In a thread I made earlier on circumcision, the topic of abortion has been debated.
I would like to offer my pro-life perspective, and I am curious about the perspective of pro-choicers. I would like to understand the opposing viewpoint better, and am willing to be convinced to be pro-choice. Though my conviction on this subject is strong.
The perspective of a pro-lifer is that a fetus is equivalent to a human being. So it is viewed that all these abortions are essentially genocide on the mass scale. Such is the reason such strong convictions are developed on the subject by pro-lifers. If this is your perspective, how can you not feel ever so strongly about it and want to be vocal in your opposition to abortion?
Yet I understand that this thinking could be flawed. I have dozens of outfits, all made probably in a sweatshop halfway across the world. I pay taxes, and my taxes pay for bombs that bomb people. So, do I accuse all taxpayers of beings mass murderers? Do I accuse people who wear clothes of being child abusers? Probably not.

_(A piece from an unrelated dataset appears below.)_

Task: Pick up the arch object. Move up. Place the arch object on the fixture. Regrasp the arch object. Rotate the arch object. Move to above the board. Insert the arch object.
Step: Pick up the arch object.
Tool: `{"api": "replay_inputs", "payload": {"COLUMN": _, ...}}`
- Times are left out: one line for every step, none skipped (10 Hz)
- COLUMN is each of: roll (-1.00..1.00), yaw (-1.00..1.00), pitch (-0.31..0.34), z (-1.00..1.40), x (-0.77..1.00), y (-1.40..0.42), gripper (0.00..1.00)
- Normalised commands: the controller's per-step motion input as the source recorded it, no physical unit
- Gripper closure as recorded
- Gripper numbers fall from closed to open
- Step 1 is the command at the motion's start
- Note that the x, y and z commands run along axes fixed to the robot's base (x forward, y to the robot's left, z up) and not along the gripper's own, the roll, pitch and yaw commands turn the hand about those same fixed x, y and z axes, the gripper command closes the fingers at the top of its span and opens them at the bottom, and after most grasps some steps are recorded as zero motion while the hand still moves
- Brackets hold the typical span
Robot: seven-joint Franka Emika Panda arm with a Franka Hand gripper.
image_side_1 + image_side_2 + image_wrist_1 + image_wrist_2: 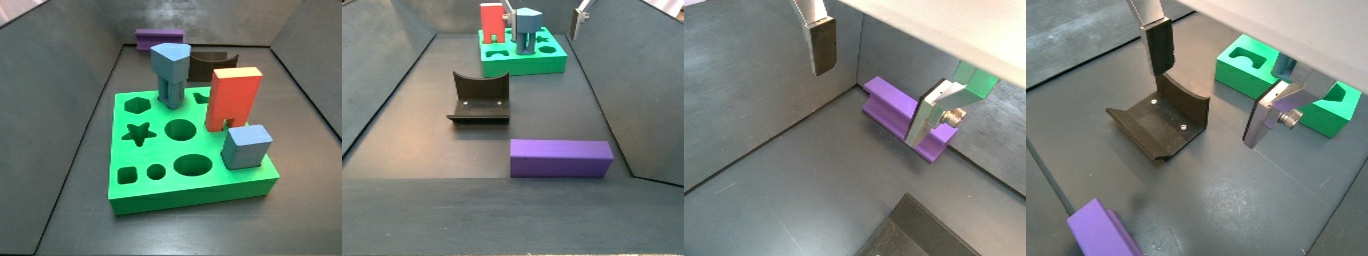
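The purple arch object [561, 158] lies flat on the grey floor, close to a wall, and shows in both wrist views [895, 113] [1100, 232] and at the back of a side view [158, 39]. My gripper [873, 106] hangs open well above the floor with nothing between its fingers [823, 48]. In a wrist view the gripper [1207, 108] sits over the floor between the black fixture [1157, 128] and the green board [1240, 65]. The fixture [477, 100] stands between the arch object and the board [543, 66].
A red-orange block [233, 96], a grey-blue pentagon-topped post [170, 72] and a small blue cube [247, 146] stand in the board [160, 180]. Dark walls enclose the floor on the sides.
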Motion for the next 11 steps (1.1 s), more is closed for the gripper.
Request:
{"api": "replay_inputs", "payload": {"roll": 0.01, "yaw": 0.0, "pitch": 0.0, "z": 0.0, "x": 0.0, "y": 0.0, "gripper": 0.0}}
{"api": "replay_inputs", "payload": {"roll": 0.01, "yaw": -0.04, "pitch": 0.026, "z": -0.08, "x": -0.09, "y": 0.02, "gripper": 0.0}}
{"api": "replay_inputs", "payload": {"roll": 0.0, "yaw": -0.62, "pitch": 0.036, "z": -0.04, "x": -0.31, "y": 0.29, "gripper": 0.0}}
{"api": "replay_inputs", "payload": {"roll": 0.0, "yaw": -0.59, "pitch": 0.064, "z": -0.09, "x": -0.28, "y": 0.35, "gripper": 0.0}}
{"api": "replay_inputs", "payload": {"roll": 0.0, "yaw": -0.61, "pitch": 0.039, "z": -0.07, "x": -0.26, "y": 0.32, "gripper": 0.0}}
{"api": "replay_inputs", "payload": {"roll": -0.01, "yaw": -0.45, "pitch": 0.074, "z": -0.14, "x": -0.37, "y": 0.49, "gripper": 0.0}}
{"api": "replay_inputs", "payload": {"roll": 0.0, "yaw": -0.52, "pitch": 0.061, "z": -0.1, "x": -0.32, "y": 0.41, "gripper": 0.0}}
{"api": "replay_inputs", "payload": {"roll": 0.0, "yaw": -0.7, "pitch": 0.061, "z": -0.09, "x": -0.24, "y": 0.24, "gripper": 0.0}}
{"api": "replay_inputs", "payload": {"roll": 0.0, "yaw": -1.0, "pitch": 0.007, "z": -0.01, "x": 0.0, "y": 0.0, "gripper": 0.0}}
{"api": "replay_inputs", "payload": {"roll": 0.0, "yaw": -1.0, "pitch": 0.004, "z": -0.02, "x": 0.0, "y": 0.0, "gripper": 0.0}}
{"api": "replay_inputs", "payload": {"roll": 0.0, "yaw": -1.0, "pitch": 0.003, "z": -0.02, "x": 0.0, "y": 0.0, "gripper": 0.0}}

Personally, though I am a pro-lifer, I have the unique perspective of having aborted my own child with my own hands. (In Mexico where it's legal) I’m mentally ill you see, and my wife at the time didn’t want that to be passed on. Do pro-choice people believe that abortion is a mercy killing? Saving the child from poor circumstances and possibly disease. Are we allowed to do these mercy killings, like, is it right to kill out of mercy. I am deeply conflicted.
Bodily autonomy. What can I do when my child is in my wife’s body? Her body, her choice. When I fret about the abortion in the present day, my current partner will remind me these things.
- I had no control over what my wife did with her body
- there was nothing I could have done to prevent it, as my wife had decided what was best for her
- I was not ready to be a father, and could not have provided well for my child

I have not fully accepted these points yet, but I must I think.
I just wanted to offer my perspective and what I have learned on the subject. I would like to get some pro choice perspectives on the topic of abortion.
I think the issue is deeply divisive, at least here in the USA. Whole political and religious divides are because of abortion. It turns people against each other. Let’s understand each other instead.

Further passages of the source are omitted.